Tampoco los tiempos democráticos que alumbraron en 1983 estuvieron exentos de tironeos y topetazos entre los gobernantes de aquí y los de allá. Pese a que pertenecían al mismo partido, no fue del todo amigable la relación entre Eduardo Angeloz, el mandatario cordobés, y Raúl Alfonsín, el presidente radical. Había entre ellos apenas una buena vecindad, pero además una mal disimulada diferencia de enfoques y estilos. Pero, años más tarde y ya con Menem en el poder, las cosas subieron de color entre Angeloz, que iba por su tercer mandato, y el súper ministro Domingo Cavallo. Eran los tiempos de la “isla” cordobesa. Hasta hoy, los hombres que formaron parte de aquel gobierno inconcluso siguen culpando al economista de haber puesto palos en la rueda.

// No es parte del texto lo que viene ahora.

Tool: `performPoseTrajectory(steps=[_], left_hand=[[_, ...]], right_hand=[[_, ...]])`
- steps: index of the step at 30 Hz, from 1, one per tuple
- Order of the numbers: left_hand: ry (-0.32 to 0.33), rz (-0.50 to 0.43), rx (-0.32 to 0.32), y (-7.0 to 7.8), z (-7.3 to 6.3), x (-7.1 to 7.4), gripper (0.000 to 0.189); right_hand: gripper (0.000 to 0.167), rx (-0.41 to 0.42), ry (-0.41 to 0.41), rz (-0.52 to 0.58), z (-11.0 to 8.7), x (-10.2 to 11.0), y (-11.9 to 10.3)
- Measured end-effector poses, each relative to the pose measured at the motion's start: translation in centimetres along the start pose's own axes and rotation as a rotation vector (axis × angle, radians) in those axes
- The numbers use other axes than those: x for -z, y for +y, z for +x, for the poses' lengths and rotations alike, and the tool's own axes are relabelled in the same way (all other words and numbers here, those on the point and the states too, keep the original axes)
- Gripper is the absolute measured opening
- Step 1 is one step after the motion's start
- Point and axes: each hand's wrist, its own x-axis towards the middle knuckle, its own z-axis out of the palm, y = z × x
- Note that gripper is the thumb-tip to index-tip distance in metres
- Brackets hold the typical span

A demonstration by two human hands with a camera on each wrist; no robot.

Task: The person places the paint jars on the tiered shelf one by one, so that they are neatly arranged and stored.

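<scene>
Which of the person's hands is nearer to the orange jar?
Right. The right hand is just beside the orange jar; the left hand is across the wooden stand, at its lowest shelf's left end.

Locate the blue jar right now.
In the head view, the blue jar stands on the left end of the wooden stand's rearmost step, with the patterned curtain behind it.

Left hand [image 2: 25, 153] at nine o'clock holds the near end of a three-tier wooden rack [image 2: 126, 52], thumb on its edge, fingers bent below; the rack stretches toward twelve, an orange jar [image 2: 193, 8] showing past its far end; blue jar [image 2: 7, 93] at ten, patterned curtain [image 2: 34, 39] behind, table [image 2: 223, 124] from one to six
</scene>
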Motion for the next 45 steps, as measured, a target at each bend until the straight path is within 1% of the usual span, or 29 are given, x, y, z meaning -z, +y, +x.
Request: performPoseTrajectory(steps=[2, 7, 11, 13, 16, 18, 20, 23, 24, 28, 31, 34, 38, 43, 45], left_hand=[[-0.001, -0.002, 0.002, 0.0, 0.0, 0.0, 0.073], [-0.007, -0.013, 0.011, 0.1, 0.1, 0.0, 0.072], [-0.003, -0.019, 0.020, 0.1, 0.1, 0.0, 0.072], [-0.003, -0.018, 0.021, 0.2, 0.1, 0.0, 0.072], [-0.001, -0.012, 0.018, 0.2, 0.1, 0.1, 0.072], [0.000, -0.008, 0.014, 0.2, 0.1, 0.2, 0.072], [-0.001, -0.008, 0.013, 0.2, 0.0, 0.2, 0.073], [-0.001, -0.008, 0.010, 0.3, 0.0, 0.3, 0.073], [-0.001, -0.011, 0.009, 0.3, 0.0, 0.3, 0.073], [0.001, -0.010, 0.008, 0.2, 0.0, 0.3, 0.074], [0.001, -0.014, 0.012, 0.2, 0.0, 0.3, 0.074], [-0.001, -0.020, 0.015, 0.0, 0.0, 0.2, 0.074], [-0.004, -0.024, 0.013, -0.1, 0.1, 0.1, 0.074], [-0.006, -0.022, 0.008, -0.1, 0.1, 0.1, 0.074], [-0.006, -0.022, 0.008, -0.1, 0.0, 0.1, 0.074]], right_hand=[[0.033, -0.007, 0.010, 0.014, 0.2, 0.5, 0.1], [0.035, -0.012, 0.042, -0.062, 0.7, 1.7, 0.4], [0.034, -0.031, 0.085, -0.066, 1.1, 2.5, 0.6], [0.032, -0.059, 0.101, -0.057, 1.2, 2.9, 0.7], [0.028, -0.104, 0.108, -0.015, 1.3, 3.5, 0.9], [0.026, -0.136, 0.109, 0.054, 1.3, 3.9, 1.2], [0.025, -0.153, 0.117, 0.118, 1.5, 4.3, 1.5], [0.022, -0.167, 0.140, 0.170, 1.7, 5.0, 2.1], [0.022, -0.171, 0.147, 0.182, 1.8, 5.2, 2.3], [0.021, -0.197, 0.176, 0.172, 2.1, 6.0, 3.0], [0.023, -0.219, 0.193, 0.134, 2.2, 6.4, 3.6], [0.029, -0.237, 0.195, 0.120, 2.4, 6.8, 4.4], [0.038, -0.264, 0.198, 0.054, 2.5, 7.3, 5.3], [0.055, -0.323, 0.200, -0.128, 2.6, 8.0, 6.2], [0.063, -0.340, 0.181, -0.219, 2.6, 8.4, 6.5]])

A De la Sota le tocó convivir con varios presidentes, seis si computamos a la actual presidenta y a los que duraron al menos una semana en el cargo, cinco de su propio partido, y con todos tuvo encuentros y desencuentros, especialmente con el último ex presidente. De la Sota –político hábil si lo hay– administró las disidencias con el último gobierno nacional y postergó hasta casi el final de su mandato una toma de distancia que profundizó luego de abandonar la gestión, especialmente después del conflicto con el campo.

El presente El actual gobernador heredó, entre otras cosas, la conflictiva relación de Córdoba con la Nación. Que no alcanzó a replantearse en torno a los nuevos protagonistas, tanto en el orden nacional como provincial, porque se desbarrancó tempranamente como consecuencia de la posición asumida por las autoridades cordobesas durante los días más calientes de la guerra con el campo, que cayó mal en Buenos Aires y congeló la relación por largos cinco meses. Una vez que pasó el pico del conflicto con los resultados conocidos, como siempre ocurre, llegó el tiempo del pase de facturas.

Desafortunadamente, la cuestión elegida por el Gobierno nacional para “marcar la cancha” fue una materia delicada y sensible, como lo es todo lo que tiene que ver con los jubilados, sus remuneraciones y sus legítimos derechos. Pudo ser cualquier otra, pero fue esa. Según el Gobierno local, la falta de cumplimiento de los compromisos asumidos por la Nación obligó a modificar las normas jubilatorias y recortar los haberes que perciben parte de los pasivos, con las consecuencias también conocidas. En medio hubo de todo: disturbios, declaraciones flamígeras, solicitadas, etcétera. Hasta el fin de semana, que finalmente las cosas parecieron encontrar un cauce más apropiado, al menos se abrió una instancia para dirimir las posiciones en torno a una mesa y no a través de los medios de prensa.

Nadie sabe si se llegará o no a buen puerto. Por lo pronto, habrá que esperar 90 días para saberlo, pero una cosa es segura: no será ésta la única ni la última cuestión que nos enfrente con el poder central. Por una razón muy sencilla: el federalismo argentino, igual que los glaciares en el mundo, está en retroceso y seriamente amenazado con desaparecer. Más allá de los protagonistas circunstanciales, con sensatez, sin estridencias si es posible, ha llegado la hora de replantear a fondo el modelo de país y devolver a las provincias sus prerrogativas perdidas, para que no les quede como único camino la rebeldía, o, lo que es peor, la genuflexión.